# World record alligator gar caught in Mississippi - 327lbs!!!



## Hanafuda (Mar 31, 2010)

I knew gars could get big, but dang. Actually its kinda shocking to think there're freshwater fish this size in North America. I usually think Amazon or SE Asia when I think river monsters.










http://www.foxnews.com/scitech/2011/02/ ... ssissippi/

http://www.wapt.com/r/26887751/detail.html

http://www.wapt.com/slideshow/r/26887831/detail.html


----------



## adam79 (Jun 27, 2007)

We have white sturgeon up here in the northwest. They are capable of reaching 20 feet and weigh over 1500 lbs. That size is very rare since they can no longer easily migrate back and forth to the pacific. I've caught an 8 footer and had a 15 footer float up on the beach when I was a kid. Blue cats get really big too.


----------



## rgr4475 (Mar 19, 2008)

Wow, thats crazy!


----------



## Chunkanese (Feb 4, 2011)

I love watching river monsters. You would be suprised what he catches.


----------



## Chubbs the Jellybean (Jun 16, 2009)

Yeah, that's pretty awesome, and river monsters is by far my favorite show since I've gotten into fish


----------



## Bachachi (Sep 8, 2004)

Wow Huge! and Scary!!!! Any incidence of these attacking humans?


----------



## Lestango (Nov 11, 2010)

I hope that fish wasn't destroyed. :-?

Big gator gars are becoming rather scarce nowdays and that fish needs to be in the gene-pool. By the way it was tied up like a real alligator it would appear it was killed.


----------



## Lestango (Nov 11, 2010)

I should have read all the threads before posting.The fish is dead and I am not happy!


----------



## 748johnd (Jun 30, 2007)

It's too bad they couldn't have just photographed the gar and let it go. What a sad ending to a long life.


----------



## JimA (Nov 7, 2009)

He caught it with a net? 
Before reading I figured it was with a rod and reel and he just happened to hook it. Sounds like people knew it was in there, I can't believe scientist or others didn't want to go get it out of there and save it to study! I have caught my fair share of fish from trout to salmon and a 287lb halibut so I am no bleeding heart when it comes to killing a fish for food. 
But that's just kinda sad and a waste of a rare find!


----------



## Lestango (Nov 11, 2010)

When fishing I release anything I do not plan to eat. :thumb: But I have eaten a lot of fish I have caught. Last spring I caught a long-nosed gar close to 48" on a borrowed rod & reel (the cheapest Zebco ever made with no drag. My neighbor was fishing below a broken mill-race dam. I saw his truck and just stopped by.
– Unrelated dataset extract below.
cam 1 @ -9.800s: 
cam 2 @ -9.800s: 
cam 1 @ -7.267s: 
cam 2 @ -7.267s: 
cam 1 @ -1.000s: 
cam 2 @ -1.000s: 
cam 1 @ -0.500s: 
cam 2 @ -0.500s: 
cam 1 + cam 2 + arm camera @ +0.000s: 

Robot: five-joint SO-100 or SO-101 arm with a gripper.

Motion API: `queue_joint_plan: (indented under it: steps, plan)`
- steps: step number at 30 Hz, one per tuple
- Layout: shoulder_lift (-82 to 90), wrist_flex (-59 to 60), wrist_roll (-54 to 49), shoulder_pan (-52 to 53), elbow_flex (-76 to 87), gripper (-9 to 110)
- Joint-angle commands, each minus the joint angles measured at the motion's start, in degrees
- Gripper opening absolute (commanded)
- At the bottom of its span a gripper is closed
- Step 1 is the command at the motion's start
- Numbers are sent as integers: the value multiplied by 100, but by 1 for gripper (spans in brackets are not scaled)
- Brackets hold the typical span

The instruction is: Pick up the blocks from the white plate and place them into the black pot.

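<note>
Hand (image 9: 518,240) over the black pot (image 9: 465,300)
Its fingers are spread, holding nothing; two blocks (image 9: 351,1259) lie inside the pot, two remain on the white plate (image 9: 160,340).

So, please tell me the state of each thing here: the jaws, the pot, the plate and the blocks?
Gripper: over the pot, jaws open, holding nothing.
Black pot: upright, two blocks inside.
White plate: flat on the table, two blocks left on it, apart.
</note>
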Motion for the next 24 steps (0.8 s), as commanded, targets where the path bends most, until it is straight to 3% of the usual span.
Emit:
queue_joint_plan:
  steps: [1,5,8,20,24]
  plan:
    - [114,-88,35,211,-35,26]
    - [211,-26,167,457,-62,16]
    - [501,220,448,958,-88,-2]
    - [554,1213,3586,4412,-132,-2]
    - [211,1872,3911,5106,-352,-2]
He offered one of his rods.).

The water was very riled and muddy but I could see the gar which were there to spawn, breaking the surface. I think the tiny rapala just got stuck between its teeth. I released the fish - an act a lot of fishermen I know disagree with, regarding gar on this river. I just don't believe that killing a fish a fisherman has incidentally caught will make much difference in the fishery for the walleyes and small-mouths that are in the river. If there is no gain, why kill?


----------



## NativePredator (Feb 28, 2011)

Lestango said:


> When fishing I release anything I do not plan to eat. :thumb: But I have eaten a lot of fish I have caught. Last spring I caught a long-nosed gar close to 48" on a borrowed rod & reel (the cheapest Zebco ever made with no drag. My neighbor was fishing below a broken mill-race dam. I saw his truck and just stopped by. He offered one of his rods.).
> 
> The water was very riled and muddy but I could see the gar which were there to spawn, breaking the surface. I think the tiny rapala just got stuck between its teeth. I released the fish - an act a lot of fishermen I know disagree with, regarding gar on this river. I just don't believe that killing a fish a fisherman has incidentally caught will make much difference in the fishery for the walleyes and small-mouths that are in the river. If there is no gain, why kill?
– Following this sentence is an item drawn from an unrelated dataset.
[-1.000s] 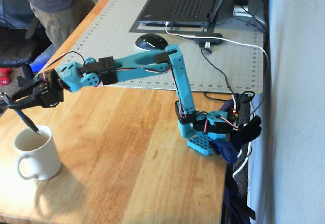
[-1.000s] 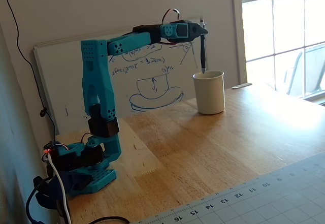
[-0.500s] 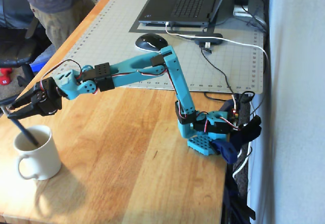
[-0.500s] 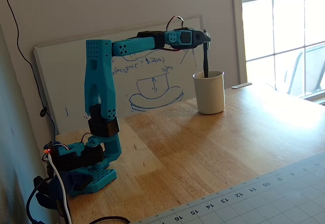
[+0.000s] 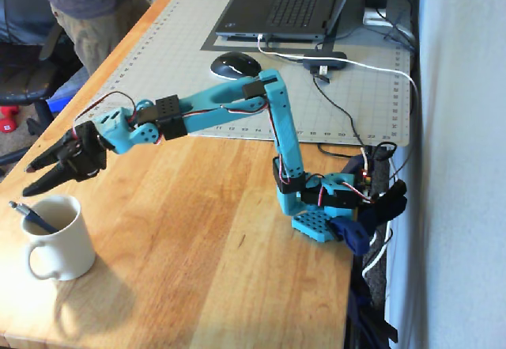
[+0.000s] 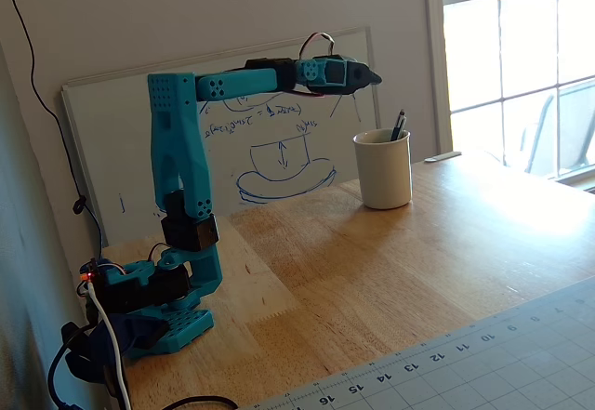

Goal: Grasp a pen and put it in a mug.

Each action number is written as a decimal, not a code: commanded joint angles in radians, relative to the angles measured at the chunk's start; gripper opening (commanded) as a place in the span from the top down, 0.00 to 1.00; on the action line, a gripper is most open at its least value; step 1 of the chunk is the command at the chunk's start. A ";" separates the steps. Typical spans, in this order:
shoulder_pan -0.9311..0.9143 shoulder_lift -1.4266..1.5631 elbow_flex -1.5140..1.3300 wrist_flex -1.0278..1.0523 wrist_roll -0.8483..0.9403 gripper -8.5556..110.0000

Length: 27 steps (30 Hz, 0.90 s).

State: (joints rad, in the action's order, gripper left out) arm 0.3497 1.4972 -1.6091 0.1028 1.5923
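one slim dark pen (image 5: 32, 218) is leaning inside one cream-white ceramic mug (image 5: 58, 246) on the wooden bench (image 5: 198, 238), its end sticking above the rim; the single black gripper (image 5: 32, 176) is hovering beside it, slightly spread, holding nothing.

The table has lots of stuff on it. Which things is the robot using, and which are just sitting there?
Using:
pen, leaning inside the mug
mug
gripper, empty, above the mug

Just sitting there:
laptop
mouse
cutting mat
whiteboard
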 commanded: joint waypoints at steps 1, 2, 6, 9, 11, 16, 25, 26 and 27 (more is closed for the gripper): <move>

**********************************************************************

I applaud your ethics, i enjoy watching programs such as River Monsters as well, but only for the opportunity to see fish taken that i would otherwise probably never get to see, But am happy to see these old fish released back to nature, after the catch.

Thats the problem with the world today too much Me Me Me and not enough respect for things that have been here wayyyy before we came along.


----------